Année lombarde : réprobation jurisprudentielle d’une pratique
Certaines banques, pour diverses raisons, utilisent une année de 360 jours au lieu de 365 pour déterminer le montant que des débiteurs immobiliers leur doivent. Force est de constater, qu’aujourd’hui encore, la jurisprudence se montre généralement défavorable à cette pratique.
Les banquiers lombards du Moyen-Age auraient, s’ils se savaient à ce point initiateurs d’une pratique régulièrement sanctionnée par les juges français, loisir de se retourner dans leur tombe. Servant de calcul aux intérêts de prêts souscrits auprès de certaines banques, cette méthode n’est pas sans conséquence sur le montant des intérêts des prêts immobiliers des particuliers dans l’hypothèse d’un remboursement partiel ou anticipé.
Déchéance du TEG conventionnel
Après un bruisssement jurisprudentiel en 1995 sanctionnant l’usage des 360 jours, un arrêt de la première chambre civile de la cour de cassation en date du 19 juin 2013 (n°12-16.651) posait , que « le taux de l'intérêt conventionnel mentionné par écrit dans l'acte de prêt consenti à un consommateur ou un non-professionnel doit, comme le taux effectif global, sous peine de se voir substituer l'intérêt légal, être calculé sur la base de l'année civile ». Cette position de principe a été réaffirmée par la suite dans de nombreuses décisions.
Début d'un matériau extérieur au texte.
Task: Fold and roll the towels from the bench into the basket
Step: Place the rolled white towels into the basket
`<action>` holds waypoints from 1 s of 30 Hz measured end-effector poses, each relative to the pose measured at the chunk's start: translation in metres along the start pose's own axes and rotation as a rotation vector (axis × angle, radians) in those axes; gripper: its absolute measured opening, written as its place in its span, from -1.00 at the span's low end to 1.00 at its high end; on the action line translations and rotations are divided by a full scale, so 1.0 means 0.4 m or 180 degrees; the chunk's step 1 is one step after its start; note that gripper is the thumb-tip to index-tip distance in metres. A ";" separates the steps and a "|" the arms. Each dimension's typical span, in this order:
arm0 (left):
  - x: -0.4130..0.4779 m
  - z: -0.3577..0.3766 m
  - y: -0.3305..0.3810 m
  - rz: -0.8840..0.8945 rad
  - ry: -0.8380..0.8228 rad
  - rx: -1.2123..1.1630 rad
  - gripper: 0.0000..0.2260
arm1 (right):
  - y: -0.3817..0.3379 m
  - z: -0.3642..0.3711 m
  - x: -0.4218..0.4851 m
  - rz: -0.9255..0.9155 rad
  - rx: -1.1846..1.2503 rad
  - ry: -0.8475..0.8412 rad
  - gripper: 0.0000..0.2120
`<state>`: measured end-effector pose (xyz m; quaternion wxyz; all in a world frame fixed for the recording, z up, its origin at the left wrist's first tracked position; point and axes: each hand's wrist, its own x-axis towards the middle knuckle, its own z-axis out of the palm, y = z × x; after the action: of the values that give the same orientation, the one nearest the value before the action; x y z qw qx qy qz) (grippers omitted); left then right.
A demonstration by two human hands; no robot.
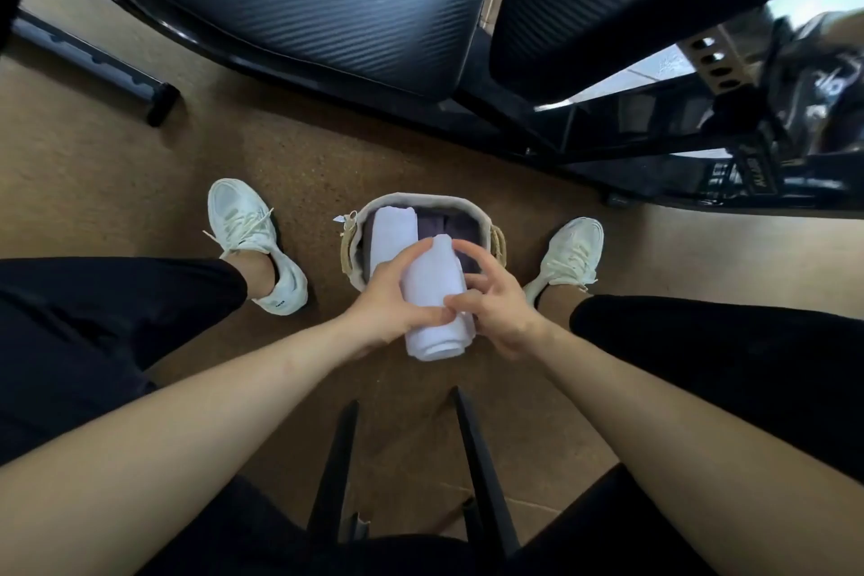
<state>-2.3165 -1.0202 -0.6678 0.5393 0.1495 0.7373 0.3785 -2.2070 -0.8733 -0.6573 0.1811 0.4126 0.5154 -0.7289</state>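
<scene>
Black trousers (93, 318), white laced trainers (255, 248), bare forearms (187, 412)

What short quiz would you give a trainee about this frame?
1. True or false: the woven basket with a cream cloth liner is empty.
2. What do the left hand and right hand hold over it? A: a rolled white towel; B: a plastic bottle; C: a black glove.
3. Fill in: inside the basket, the second white towel roll lies to the ___ of the dark towels, as the person sees them.
Key: 1 false; 2 A; 3 left.
</scene>
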 end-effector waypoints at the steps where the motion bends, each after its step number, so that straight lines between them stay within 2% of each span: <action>1: 0.024 0.009 -0.005 0.0002 0.0040 0.0079 -0.17 | 0.000 -0.012 0.020 0.0029 -0.0043 0.0005 -0.31; 8: 0.202 0.046 -0.072 0.0235 0.0213 0.0740 -0.16 | 0.046 -0.074 0.184 -0.0018 -0.0854 0.0129 -0.19; 13: 0.306 0.035 -0.121 0.0160 0.0255 0.0845 -0.16 | 0.087 -0.108 0.324 -0.0147 -0.1330 0.0522 -0.22; 16: 0.325 -0.004 -0.158 0.0183 0.0324 0.0950 -0.23 | 0.111 -0.118 0.385 -0.0440 -0.1761 0.0724 -0.27; 18: 0.319 -0.031 -0.187 0.0217 0.0426 0.1403 -0.33 | 0.130 -0.121 0.417 -0.0639 -0.2075 0.0862 -0.31; 21: 0.310 -0.056 -0.227 0.0148 0.0812 0.2437 -0.45 | 0.174 -0.118 0.453 -0.0640 -0.2455 0.0846 -0.32; 25: 0.321 -0.047 -0.266 0.0038 0.0402 0.3106 -0.39 | 0.218 -0.100 0.473 -0.0556 -0.3093 0.1037 -0.31; 28: 0.341 -0.035 -0.272 0.0135 0.0247 0.3340 -0.33 | 0.210 -0.103 0.453 -0.0879 -0.4181 0.1387 -0.25; 30: 0.352 -0.031 -0.272 0.0162 0.0219 0.3463 -0.32 | 0.218 -0.111 0.444 -0.1270 -0.4785 0.1063 -0.25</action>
<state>-2.3599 -1.0096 -0.8404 0.3503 0.4122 0.8401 -0.0400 -2.2340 -0.8396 -0.8554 0.1974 0.1836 0.9537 -0.1330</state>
Parfois, la nullité frappera la simple clause stipulant (Cour d’appel de Paris, 27 janvier 2017) « que le montant net des intérêts est calculé au jour le jour sur le solde du compte en prenant en considération une année de 360 jours » entraînant un calcul erroné des intérêts.
Argumentation bancaire persistante
La directive 98/7/CE du Parlement européen et du Conseil du 16 février 1998 précise que « l’écart entre les dates utilisées pour le calcul est exprimé en années ou fraction d’années. Une année compte 365 jours, ou pour les années bissextiles, 366 jours, 52 semaines ou 12 mois normalisés. Un mois normalisé compte 30,41666 (c’est à dire 365/12), que l’année soit bissextile ou non ».
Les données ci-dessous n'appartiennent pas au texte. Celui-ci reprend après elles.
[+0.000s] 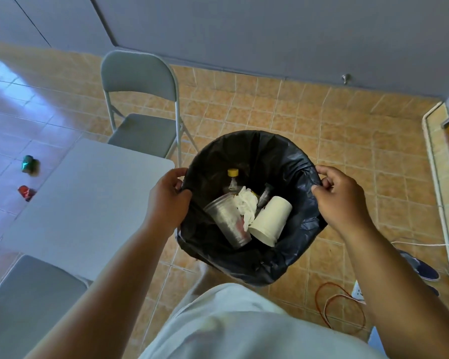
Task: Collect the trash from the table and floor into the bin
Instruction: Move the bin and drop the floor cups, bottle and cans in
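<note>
A round bin with a black liner [290,161] stands in front of me on the tiled floor. My left hand [166,200] grips its left rim and my right hand [340,198] pinches the liner at its right rim. Inside lie a clear plastic cup [227,224], a white paper cup [270,218], a crumpled white tissue [246,203] and a bottle with a yellow cap [233,177]. On the floor far left lie a green can [27,164] and a crushed red can [26,192].
A grey table [88,203] stands left of the bin, with a grey folding chair [140,99] behind it and another chair seat [29,301] at the lower left. An orange cable [327,299], a white power strip and a dark shoe [423,268] lie at the right.
</note>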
Des banques arguent, pourtant, du fait que le calcul des intérêts conventionnels serait basé sur une moyenne de jours par mois lissés sur l’année civile. De sorte que le résultat serait le même que les intérêts soient calculés sur 360 ou sur 365 jours. La Cour d’appel (12 janvier 2017, Pôle 4, chambre 8) n’en démord pas. Elle estime que si l’acte de prêt prévoit que le TEG est calculé sur 365 jours conformément aux prescriptions réglementaires, la stipulation concernant le taux conventionnel vise une période de 360 jours, et se trouve frappé de nullité, peu important que la banque soutienne l’absence de surcoût d’intérêts ou l’équivalence des calculs.
Si des nombreuses décisions continuent d’être rendues en faveur de l’emprunteur, rien n’indique que les praticiens de l’année lombarde cesseront d’opposer une résistance dans le cadre des crédits immobiliers aux particuliers. Un constat s'impose : le réflexe conditionné de Pavlov joue peu au sein des banques.